はじめに
金融機関からの資金調達が厳しくなる中、届出が必要ない簡易な手続きで資金が調達できる少人数私募債が注目を集めています。そこで、少人数私募債の概要説明と利用時の留意事項を解説してみました。
少人数私募債が発行できる条件
・株式会社のみ発行できる。
・社債の購入者は50名未満
ただし、過去半年以内に私募債を発行していればその人数と通算する。
・社債の一口の最低金額が1/50未満
・募集の対象者は経営者個人、経営者の親族、知人、社員、取引先などの縁故者(発行後の第三者への譲渡も予定していない)
・官庁などへの届出は必要ない
少人数私募債のメリット
・利息は後払い(半年後、1年後)
・元金は償還時一括返済でいい
・物的担保がなくても信用があれば発行できる。
そのため、担保設定の登記費用、印紙税、登録免許税などがいらない。
・保証会社もいらないため、保証料もいらない。
・経営者が会社に資金を貸し付けて利息を受け取っている場合、貸付金の受取利息は総合課税の対象となる。しかし、社債からの受取利息は20%の源泉徴収ですむ。
・区からの利子補給
東京都文京区が、区内に本社をもつ中小企業に対して、少人数私募債の発行の利子補給事業を始める(2003年度から実施予定)。発行額3千万円、年2%の利率を2年間、最大60万円を区が負担する。
・自社や経営者を信頼して資金を提供してくれた人を裏切れないので必死に頑張るようになる。
少人数私募債発行の際の決定事項
・次の事項を発行に際して取り決める。
(1)社債の募集総額
(2)社債の一口の金額
(3)社債の利率
(4)償還期間と償還方法
(5)中途換金の方法
・取締役会の決議事項として、出席取締役の過半数の賛成が必要
・社債券は発行しなくてもよい。社債原簿(管理台帳)を作成しておけばいい。それと、社債発行期間を何年にも渡るため、その間に資金提供者が死亡することもあり得る。そうなると、社債券は相続財産となるので、社債券は発行しなくても事実が明確になる書類は作成、保存しておく必要がある。
また、社債券は印刷しなくても、利札は印刷して応募者に渡すことが多い。
少人数私募債発行を成功させるための条件
・私募債の引受者を集めて事業計画の説明会を開き、決算書を含めた情報開示を積極的に行う。そして、いかに自社が魅力的で将来有望な企業かを理解していただく。
・説明会で私募債発行の理由を明確に説明する。その際、設備資金に充てるため5年の発行期間とするなど発行理由と発行期間が整合していることが大前提。
少人数私募債の実践的利用方法
・発行金額は必要金額からでなく、「応募者期待人数×出資可能金額」から考える。
・社員には募集しない。
・サラリーマンや主婦のように事業者ではない人にも積極的に勧誘する。
満期一括償還の場合、償還金額の半額程度は満期までに専用の銀行口座を作り、プールしておく。

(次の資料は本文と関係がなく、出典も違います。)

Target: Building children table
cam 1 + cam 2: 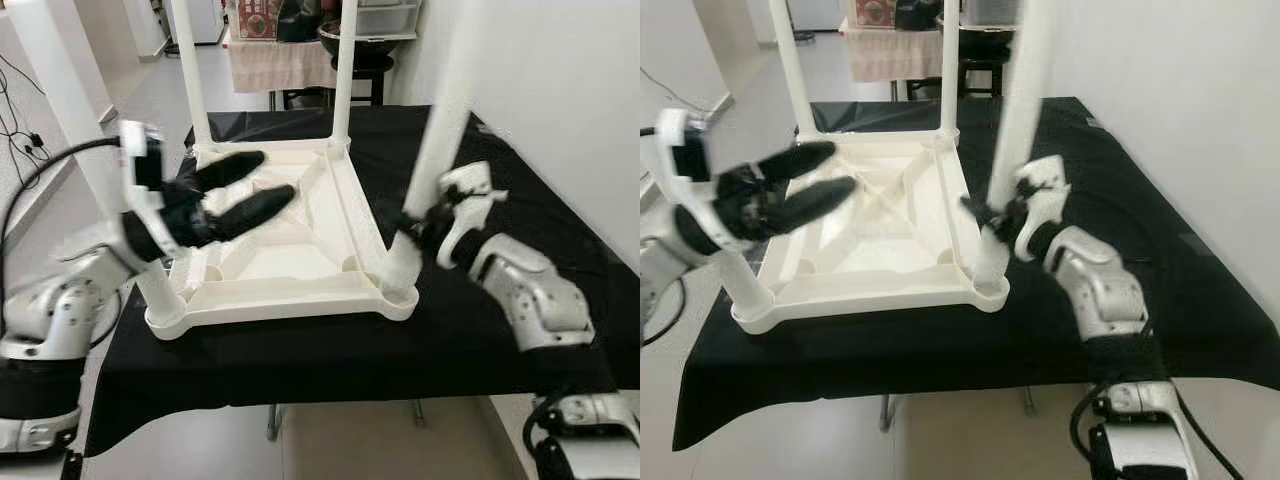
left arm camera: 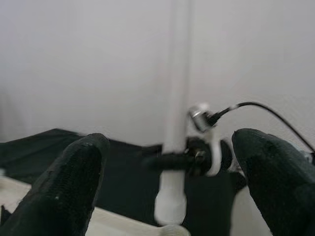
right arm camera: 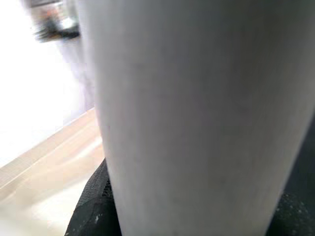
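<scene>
A white plastic children's table (image 1: 300, 250) lies upside down on a black-covered table (image 1: 540, 215). Two legs stand at its far corners (image 1: 190, 70) (image 1: 344, 70), and a blurred one rises from the near left corner (image 1: 158, 290). My right gripper (image 1: 415, 228) is shut on the lower part of the near right leg (image 1: 435, 150), just above its socket; the right wrist view has this leg (image 3: 197, 108) very close. My left gripper (image 1: 270, 177) hovers open over the left side of the underside, with nothing between its fingers (image 2: 74, 182).
A white wall runs along the right side. Behind the table stand a cloth-draped stand (image 1: 280, 60) and a dark chair. Cables (image 1: 20, 130) lie on the floor to the left. The black cloth's front edge is close to me.
</scene>
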Motion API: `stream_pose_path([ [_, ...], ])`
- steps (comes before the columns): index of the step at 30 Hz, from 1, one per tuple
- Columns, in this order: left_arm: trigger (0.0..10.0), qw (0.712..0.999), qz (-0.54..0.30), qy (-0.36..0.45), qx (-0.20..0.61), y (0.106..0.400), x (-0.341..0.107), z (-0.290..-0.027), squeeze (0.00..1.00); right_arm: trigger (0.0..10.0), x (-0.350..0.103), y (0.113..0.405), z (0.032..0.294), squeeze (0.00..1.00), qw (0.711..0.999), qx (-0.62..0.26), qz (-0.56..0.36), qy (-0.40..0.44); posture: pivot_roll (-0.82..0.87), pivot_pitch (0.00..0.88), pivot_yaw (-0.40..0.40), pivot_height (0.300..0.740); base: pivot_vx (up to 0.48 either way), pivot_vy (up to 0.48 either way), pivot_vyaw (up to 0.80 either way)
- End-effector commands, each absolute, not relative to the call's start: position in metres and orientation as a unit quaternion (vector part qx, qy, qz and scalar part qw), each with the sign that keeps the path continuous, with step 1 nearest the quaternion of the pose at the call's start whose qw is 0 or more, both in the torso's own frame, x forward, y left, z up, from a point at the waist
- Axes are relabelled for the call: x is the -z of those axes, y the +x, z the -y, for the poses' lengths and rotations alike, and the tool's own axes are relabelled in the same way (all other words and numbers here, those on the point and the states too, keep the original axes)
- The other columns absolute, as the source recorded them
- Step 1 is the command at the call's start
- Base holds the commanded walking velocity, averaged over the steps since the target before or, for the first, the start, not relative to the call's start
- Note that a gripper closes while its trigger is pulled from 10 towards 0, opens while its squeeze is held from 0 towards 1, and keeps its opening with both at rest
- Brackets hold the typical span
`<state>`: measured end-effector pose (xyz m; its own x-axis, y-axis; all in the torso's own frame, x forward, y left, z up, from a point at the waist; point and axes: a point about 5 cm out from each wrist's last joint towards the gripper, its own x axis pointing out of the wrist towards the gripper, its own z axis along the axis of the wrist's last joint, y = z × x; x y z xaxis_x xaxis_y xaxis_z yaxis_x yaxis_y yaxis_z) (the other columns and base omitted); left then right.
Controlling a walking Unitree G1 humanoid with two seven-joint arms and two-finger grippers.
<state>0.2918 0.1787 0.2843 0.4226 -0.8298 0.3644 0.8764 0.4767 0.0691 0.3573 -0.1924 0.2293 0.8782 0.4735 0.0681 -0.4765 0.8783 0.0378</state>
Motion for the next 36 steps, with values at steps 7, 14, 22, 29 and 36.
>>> stream_pose_path([
  [7,10.0,0.922,0.093,-0.075,0.369,0.299,-0.221,-0.191,0.0,4.4,-0.255,0.363,0.208,0.0,0.97,-0.161,0.13,0.127,-0.02,0.018,-0.028,0.74,0.0,0.0,0.0],
  [14,10.0,0.936,0.028,-0.084,0.341,0.289,-0.178,-0.178,0.0,10.0,-0.255,0.363,0.198,0.0,0.965,-0.172,0.144,0.136,-0.01,0.019,-0.029,0.74,0.0,0.0,0.0],
  [22,10.0,0.948,-0.019,-0.113,0.297,0.264,-0.134,-0.158,0.0,10.0,-0.251,0.363,0.185,0.0,0.963,-0.185,0.149,0.123,-0.01,0.023,-0.039,0.74,0.0,0.0,0.0],
  [29,10.0,0.96,-0.034,-0.098,0.26,0.25,-0.118,-0.151,0.0,10.0,-0.235,0.348,0.164,0.0,0.956,-0.236,0.138,0.107,-0.01,0.03,-0.042,0.74,0.0,0.0,0.0],
  [36,10.0,0.954,-0.02,-0.097,0.285,0.24,-0.123,-0.137,0.0,10.0,-0.214,0.327,0.144,0.0,0.945,-0.294,0.11,0.096,-0.05,0.038,-0.039,0.74,0.0,-0.389,0.0],
])
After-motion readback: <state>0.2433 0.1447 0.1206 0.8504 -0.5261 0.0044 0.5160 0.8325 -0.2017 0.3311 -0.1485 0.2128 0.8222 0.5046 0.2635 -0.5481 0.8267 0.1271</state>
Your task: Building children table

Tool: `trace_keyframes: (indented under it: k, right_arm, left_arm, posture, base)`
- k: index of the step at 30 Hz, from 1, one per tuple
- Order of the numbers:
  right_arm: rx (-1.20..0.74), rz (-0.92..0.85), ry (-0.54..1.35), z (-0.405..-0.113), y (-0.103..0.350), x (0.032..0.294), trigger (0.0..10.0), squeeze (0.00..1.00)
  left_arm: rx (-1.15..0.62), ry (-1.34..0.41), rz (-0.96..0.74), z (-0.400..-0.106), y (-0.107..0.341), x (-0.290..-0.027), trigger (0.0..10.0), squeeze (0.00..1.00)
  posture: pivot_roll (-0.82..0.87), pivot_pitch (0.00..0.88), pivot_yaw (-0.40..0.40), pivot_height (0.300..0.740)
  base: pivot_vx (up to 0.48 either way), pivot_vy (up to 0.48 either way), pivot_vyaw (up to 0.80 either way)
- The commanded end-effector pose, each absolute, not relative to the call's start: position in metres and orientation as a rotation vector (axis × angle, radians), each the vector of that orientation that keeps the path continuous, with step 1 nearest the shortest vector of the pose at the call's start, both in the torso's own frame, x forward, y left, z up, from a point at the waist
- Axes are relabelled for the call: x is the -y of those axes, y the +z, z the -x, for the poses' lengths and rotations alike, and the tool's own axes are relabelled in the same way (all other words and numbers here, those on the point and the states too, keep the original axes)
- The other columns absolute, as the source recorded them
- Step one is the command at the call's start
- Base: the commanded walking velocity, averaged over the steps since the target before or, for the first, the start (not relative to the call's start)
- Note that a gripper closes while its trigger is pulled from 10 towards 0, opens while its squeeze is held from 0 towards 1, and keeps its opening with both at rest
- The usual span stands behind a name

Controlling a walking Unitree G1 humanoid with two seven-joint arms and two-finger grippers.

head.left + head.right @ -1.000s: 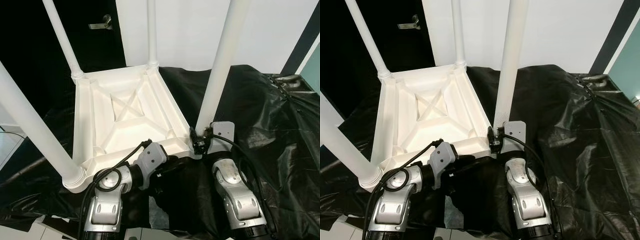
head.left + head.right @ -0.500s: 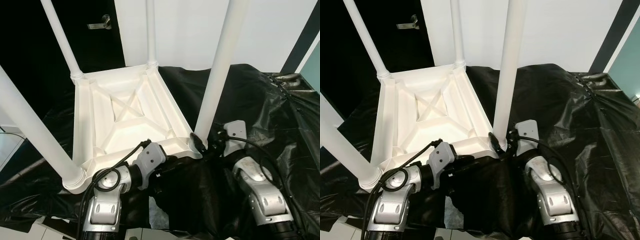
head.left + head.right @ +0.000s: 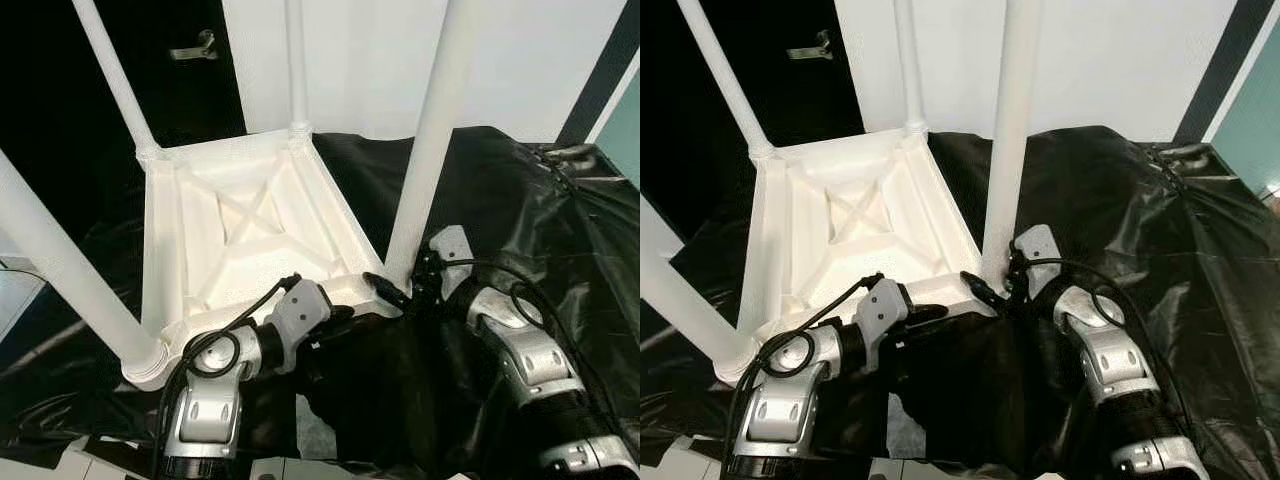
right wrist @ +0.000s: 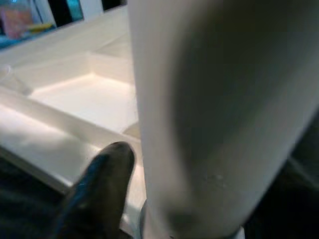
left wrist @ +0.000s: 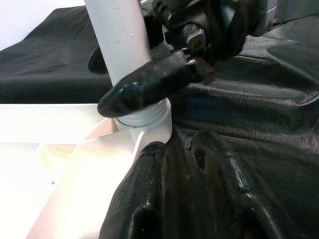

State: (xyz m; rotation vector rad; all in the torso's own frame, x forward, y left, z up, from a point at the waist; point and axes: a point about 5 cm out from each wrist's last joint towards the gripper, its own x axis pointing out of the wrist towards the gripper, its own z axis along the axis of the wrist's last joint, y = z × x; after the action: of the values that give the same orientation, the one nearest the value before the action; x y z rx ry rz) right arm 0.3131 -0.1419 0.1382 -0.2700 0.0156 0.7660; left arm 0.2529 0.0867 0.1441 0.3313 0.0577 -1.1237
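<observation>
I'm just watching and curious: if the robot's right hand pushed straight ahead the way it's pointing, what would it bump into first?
Most likely the white table leg. The right hand already sits at that leg's base, at the near corner of the upturned tabletop, with one black finger beside the leg. Whether it already touches is unclear.

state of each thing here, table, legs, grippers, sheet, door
table top: upside down on the sheet, ribbed underside up
four legs: upright in the corner sockets
right gripper: fingers around the base of the near right leg
left gripper: at the table's near edge beside that corner
black plastic sheet: spread out, crinkled
dark door: shut
</observation>
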Motion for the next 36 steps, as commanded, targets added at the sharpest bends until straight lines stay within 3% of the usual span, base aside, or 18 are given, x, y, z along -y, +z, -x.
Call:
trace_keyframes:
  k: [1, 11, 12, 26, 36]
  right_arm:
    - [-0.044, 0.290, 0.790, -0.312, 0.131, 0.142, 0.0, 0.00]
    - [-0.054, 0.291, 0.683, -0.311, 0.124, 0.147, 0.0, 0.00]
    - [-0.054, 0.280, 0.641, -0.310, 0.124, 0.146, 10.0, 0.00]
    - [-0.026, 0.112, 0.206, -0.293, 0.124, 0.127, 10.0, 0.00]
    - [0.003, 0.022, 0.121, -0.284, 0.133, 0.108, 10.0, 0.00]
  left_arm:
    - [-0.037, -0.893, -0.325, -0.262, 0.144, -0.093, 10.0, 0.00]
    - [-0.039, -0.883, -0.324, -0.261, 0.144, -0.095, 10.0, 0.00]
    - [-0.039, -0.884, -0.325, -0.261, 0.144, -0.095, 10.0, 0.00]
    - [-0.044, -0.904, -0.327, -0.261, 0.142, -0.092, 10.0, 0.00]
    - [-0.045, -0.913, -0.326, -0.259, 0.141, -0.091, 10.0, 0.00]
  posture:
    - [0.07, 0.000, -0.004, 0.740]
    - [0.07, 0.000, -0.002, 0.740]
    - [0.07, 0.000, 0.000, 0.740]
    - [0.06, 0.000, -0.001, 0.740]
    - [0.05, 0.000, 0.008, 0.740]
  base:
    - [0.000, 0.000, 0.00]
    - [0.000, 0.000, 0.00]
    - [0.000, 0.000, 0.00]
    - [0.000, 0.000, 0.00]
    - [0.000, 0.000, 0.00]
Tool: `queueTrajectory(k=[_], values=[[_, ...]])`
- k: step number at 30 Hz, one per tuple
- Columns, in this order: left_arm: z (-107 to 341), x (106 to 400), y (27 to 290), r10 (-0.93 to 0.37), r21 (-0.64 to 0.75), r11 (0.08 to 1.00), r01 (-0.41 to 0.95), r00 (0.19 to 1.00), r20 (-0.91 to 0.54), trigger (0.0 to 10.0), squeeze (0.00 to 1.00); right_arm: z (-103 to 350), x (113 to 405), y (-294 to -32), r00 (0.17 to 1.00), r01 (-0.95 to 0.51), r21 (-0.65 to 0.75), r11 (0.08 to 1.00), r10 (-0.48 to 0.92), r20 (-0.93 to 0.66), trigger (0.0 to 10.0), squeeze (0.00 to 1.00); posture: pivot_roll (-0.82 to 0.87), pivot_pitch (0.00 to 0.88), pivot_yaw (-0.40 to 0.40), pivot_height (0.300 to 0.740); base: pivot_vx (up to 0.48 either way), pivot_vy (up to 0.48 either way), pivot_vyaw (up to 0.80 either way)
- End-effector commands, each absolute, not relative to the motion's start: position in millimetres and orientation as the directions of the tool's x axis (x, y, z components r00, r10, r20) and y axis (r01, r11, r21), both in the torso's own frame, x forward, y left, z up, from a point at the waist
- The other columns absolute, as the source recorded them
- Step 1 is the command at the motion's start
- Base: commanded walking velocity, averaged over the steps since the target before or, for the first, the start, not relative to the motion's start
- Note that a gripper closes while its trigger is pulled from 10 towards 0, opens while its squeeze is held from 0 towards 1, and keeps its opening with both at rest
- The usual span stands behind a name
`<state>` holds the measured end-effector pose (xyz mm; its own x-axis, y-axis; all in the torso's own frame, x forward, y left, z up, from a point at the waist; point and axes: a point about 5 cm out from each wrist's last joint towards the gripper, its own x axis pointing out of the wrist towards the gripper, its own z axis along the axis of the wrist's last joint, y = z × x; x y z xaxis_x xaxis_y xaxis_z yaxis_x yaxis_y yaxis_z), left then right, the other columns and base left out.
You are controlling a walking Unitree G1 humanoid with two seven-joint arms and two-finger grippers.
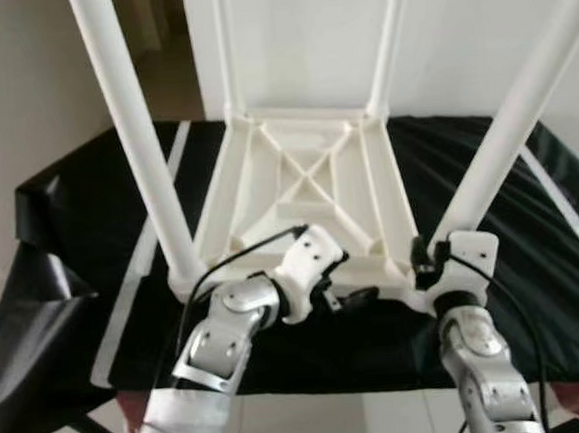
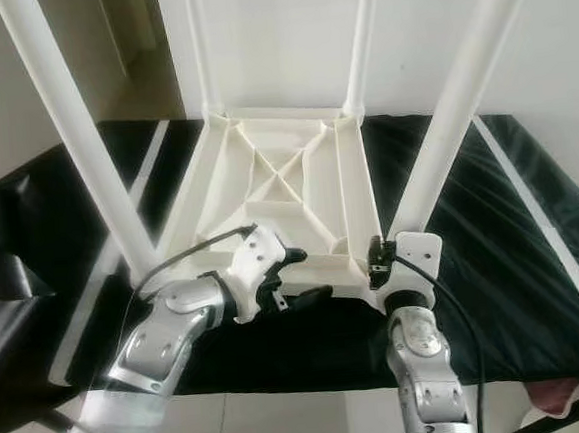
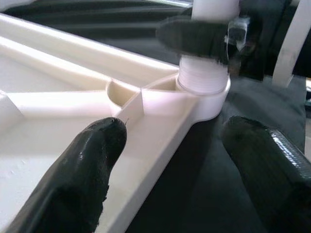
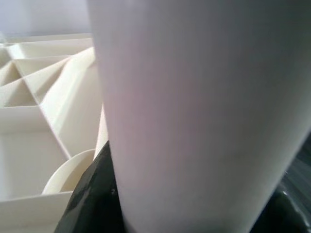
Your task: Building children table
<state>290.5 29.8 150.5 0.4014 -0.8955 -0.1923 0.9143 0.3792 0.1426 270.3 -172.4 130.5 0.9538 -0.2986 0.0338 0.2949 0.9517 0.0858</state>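
Legs are going onto the little white table top [image 1: 312, 180], which lies upside down on a table with a black cover [image 1: 89, 222]. All four legs stand up in their corners. The right tool [image 2: 383, 259] is clamped on the near right leg [image 1: 508, 119], low down by its corner socket [image 3: 206, 92]. This looks like the step of twisting that last leg tight. The left tool [image 3: 170, 160] has its fingers apart, around the near edge of the top, touching it on one side. Next, I think, the leg needs more turns while the left tool stops the top from sliding. No words or labels can be read.
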Motion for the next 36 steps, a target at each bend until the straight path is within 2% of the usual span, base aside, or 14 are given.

・私募債の発行者も資金提供者も対等の取引をしたと納得できることが発行の前提。そのため、社債利率は低くしない。ただし、高くしすぎると会社の経営状態が悪いのではないかとも思われるため、さじ加減が問題となる。
・あまり濃密な利害関係がからむ団体の中に、私募債の話を持ち込まない。
・私募債申し込みを希望する第三者がいた場合、償還日に社債を償還できなかったときのリスクを考えると避けた方が賢明である。
・社債の償還前の随時償還を認める場合、利息は通常よりも引き下げる方がいい。
少人数私募債についての個人的意見
ともすれば発行時の簡易さだけで少人数私募債は注目を集めていますが、何年もの期間にわたり身内・知人などの間で何千万円ものお金を貸し借りするという「こわさ」に十分に注意する必要があると考えています。
また、期限一括返済という返済方法は返済する方にとってはかなりの負担になります。そのため、少人数私募債の発行期間に渡って返済資金を貯めていき、その蓄積状況を毎年資金提供者に開示するという仕組みにしておく必要があるのではないかと個人的には考えています。